Langit mengangguk dan kami sama-sama menunggu kemana arah pembicaraan opa. 

"Jadi tujuan Opa meminta kalian datang ke sini, Opa ingin kau menjaga adikmu Rizka." Aku terkejut, begitu juga dengan Langit. 

"Maksud, Opa?" Aku bertanya bingung. 

"Langit akan menjagamu selama dua puluh empat jam. Opa tidak mau kau mengalami kejadian seperti istri Abraham," kata opa padaku. 

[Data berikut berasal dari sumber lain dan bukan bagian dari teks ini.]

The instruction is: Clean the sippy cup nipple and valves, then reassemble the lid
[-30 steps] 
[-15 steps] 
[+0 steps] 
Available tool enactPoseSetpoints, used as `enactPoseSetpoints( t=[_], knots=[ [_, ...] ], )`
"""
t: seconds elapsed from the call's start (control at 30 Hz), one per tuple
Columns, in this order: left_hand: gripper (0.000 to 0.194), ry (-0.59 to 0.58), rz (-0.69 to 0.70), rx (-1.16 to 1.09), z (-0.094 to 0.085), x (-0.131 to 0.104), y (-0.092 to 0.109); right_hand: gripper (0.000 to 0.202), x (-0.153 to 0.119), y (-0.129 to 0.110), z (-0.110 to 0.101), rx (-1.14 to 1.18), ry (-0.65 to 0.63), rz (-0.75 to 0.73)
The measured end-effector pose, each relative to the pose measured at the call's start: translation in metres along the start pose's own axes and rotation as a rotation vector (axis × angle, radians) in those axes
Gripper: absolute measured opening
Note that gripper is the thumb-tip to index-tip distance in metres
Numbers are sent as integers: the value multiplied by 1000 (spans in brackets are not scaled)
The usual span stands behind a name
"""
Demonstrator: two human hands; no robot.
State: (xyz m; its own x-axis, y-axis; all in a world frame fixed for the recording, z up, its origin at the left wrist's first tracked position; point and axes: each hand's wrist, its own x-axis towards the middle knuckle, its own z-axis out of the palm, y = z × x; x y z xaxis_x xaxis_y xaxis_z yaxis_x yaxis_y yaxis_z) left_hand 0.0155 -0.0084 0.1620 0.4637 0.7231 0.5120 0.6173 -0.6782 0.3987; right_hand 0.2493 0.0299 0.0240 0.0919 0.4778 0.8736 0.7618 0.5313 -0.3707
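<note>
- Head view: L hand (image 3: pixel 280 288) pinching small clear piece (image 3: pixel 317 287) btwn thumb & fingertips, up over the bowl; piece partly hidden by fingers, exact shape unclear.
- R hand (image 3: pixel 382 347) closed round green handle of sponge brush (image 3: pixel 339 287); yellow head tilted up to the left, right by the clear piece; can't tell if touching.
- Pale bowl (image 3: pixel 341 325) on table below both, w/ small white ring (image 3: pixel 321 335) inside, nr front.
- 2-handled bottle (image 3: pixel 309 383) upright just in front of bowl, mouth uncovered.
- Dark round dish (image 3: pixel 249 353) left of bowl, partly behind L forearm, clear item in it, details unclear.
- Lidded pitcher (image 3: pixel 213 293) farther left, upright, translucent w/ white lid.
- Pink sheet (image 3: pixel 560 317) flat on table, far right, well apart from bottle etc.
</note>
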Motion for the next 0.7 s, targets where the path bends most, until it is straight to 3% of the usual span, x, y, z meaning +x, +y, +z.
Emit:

"Opa aku tidak bisa, besok aku harus berangkat ke Moskow, pekerjaanku menungguku di sana, dan apa yang menimpa istri Abraham Soetedja tidak ada hubungannya dengan Rizka." Langit menjawab tegas dan menatap opa lekat. 

"Iya, Opa, aku tidak perlu dijaga oleh siapa pun," kataku menambahkan. Ini benar-benar kejutan. 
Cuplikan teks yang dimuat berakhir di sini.